Over the years I’ve left my share of orphaned glue.  Registrar tools are not really adequate for me (and I presume others) to remember and clean-up the servers I once used but forgot.

I’ve noticed a lot of attack traffic coming in via my live NS records.  I’ve never tracked what’s hitting my past ones.

The registrars I've dealt with don't even Todd Knarr  –  Aug 12, 2020 4:12 AM

The registrars I've dealt with don't even provide tools for domain owners to manage the glue records directly. You fill in the NS records and the back-end software fills in the necessary A/AAAA records automatically. I was under the impression even high-end enterprise services did the same in the name of ease-of-use, depending on having at least one out-of-zone nameserver to bootstrap the lookups for in-zone nameservers.

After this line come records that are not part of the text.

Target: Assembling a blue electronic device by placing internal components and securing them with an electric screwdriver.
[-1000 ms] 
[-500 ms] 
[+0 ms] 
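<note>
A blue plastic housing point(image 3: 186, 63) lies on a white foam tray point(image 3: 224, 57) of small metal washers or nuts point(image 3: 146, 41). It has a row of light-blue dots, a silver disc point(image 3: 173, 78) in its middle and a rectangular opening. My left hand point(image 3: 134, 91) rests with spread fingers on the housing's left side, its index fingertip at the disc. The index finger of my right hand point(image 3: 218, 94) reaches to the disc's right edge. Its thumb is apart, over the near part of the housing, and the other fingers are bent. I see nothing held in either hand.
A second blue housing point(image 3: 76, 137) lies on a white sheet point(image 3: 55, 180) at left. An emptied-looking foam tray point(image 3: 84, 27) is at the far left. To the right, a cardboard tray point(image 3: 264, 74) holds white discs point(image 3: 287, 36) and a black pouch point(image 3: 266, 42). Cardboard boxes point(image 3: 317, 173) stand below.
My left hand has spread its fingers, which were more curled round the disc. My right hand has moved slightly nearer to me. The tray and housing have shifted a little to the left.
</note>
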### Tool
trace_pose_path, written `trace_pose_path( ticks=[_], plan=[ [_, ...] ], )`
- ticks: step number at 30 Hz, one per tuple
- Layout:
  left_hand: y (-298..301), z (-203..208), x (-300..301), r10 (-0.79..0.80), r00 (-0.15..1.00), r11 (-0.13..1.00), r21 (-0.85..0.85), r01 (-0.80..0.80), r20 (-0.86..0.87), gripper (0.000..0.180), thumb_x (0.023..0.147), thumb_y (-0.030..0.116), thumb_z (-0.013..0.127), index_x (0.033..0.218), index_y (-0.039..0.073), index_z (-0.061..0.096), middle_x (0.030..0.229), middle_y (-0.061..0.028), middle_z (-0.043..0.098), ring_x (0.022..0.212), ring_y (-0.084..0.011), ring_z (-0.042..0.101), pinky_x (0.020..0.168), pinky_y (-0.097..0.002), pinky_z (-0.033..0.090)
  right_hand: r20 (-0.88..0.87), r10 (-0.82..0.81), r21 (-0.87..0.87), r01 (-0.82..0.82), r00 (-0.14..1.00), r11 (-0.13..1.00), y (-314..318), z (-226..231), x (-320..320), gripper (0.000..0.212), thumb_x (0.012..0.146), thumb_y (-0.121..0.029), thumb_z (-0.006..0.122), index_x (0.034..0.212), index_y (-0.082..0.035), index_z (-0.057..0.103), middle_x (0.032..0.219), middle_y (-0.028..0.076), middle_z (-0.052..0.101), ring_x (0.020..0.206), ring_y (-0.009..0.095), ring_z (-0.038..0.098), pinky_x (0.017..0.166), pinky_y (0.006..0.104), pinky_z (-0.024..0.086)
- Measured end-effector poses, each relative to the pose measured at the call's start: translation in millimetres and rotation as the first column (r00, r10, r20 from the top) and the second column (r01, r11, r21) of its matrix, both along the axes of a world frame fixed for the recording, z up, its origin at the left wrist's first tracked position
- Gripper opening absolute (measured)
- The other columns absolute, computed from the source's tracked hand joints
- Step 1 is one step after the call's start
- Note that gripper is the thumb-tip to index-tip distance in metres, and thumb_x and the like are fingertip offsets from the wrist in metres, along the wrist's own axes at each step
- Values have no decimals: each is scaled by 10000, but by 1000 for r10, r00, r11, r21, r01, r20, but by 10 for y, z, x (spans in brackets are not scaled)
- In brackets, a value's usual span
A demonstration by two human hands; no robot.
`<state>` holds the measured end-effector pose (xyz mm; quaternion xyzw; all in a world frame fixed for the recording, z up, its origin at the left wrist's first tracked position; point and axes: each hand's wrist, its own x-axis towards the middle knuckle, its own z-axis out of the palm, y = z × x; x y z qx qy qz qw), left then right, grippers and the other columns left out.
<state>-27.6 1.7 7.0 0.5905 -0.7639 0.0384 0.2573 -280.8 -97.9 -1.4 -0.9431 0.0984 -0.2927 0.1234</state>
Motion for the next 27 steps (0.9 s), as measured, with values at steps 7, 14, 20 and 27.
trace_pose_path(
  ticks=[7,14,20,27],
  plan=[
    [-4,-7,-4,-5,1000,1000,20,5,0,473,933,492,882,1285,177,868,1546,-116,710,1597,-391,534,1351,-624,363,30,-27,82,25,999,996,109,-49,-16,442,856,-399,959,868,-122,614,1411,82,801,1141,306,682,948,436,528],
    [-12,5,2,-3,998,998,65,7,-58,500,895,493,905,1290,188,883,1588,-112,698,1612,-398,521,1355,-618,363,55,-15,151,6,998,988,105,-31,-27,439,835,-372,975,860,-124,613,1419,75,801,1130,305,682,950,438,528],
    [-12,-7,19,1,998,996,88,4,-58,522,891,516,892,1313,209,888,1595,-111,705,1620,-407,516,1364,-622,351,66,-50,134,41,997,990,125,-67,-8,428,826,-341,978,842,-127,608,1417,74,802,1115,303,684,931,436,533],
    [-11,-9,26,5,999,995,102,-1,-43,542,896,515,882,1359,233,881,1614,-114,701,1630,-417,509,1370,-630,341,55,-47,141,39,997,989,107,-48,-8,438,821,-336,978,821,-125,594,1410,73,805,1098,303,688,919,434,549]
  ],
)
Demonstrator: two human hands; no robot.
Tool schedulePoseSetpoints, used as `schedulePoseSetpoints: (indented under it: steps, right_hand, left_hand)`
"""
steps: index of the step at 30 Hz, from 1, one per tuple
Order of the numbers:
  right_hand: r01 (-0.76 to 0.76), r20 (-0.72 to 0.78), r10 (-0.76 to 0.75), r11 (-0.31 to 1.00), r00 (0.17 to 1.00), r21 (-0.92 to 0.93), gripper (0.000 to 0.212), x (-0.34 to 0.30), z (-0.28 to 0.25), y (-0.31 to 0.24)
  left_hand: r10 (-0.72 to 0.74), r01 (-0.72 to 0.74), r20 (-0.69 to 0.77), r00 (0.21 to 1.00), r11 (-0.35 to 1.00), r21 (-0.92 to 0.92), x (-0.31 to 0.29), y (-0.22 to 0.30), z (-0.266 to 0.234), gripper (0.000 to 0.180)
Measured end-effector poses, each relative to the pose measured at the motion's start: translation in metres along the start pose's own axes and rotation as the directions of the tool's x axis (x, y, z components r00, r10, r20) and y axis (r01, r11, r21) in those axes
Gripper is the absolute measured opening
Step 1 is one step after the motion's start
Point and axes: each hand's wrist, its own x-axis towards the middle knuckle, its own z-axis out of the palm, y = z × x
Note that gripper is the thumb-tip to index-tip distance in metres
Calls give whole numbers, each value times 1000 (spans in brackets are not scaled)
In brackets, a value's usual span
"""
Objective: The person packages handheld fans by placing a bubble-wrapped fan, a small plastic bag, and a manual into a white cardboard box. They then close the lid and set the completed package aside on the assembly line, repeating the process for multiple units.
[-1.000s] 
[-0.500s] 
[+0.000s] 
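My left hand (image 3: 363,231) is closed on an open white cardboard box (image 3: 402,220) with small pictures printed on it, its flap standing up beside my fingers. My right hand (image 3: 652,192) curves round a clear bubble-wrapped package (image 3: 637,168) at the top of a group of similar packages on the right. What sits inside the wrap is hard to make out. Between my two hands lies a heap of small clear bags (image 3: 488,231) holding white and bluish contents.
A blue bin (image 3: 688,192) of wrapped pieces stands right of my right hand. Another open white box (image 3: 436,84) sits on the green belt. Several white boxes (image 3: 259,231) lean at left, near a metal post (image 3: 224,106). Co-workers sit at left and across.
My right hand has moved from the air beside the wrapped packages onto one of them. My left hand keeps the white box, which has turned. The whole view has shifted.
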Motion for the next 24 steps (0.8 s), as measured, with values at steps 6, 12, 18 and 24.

In general, as a registrant, you shouldn't Dr. James Galvin  –  Aug 12, 2020 6:51 PM

In general, as a registrant, you shouldn't need to worry about the glue records. As you point out, it's straightforward enough for a registrar to manage this for you with the registry. Having out-of-zone nameservers is something you have to do for yourself though, and the best way to do this is with two domains you own that "depend" on each other, including the contact information. Otherwise, you don't know the status of the glue of the nameservers you don't control and that can be a serious risk.

I think the normal case is out-of-zone Todd Knarr  –  Aug 13, 2020 5:10 AM

I think the normal case is out-of-zone nameservers, since even most enterprises have their primary DNS through a service like CloudFlare rather than hosting their own nameservers (at least for external use, internally it's likely to be an AD domain not directly accessible outside the corporate network and the state of the global DNS won't matter). In those cases orphan glue won't be a problem since the DNS provider's unlikely to let their own domain expire undetected. It seems like the primary vulnerable parties would be companies that for whatever reason don't use their DNS provider's nameservers by name but create A/AAAA records for them in one of their own domains and point those records at IP addresses provided by the DNS provider. My immediate thought is that the only completely safe response is for the TLD operator to remove any glue records for hosts in a domain that's being removed and to notify the other registry operators so they can do the same. Delaying the removal for a short time so the affected domains can be warned would be nice, but anything other than removal is going to leave the affected domains subject to being hijacked as you noted. I think this is one of those cases (all too frackking common these days) where the faster you get the pain out of the way for the subject the better off everyone will be.

Just for reader clarity, it's not the Dr. James Galvin  –  Aug 12, 2020 6:39 PM

Just for reader clarity, it's not the use of the NS record that determines whether or not it's an orphan, it's the absence of the parent domain that makes it an orphan. If you're using your own domains for your nameserver names then they are not orphans, unless those domains are no longer registered. The security threat is to re-register the missing parent domain, in which case traffic could be redirected and you wouldn't see it.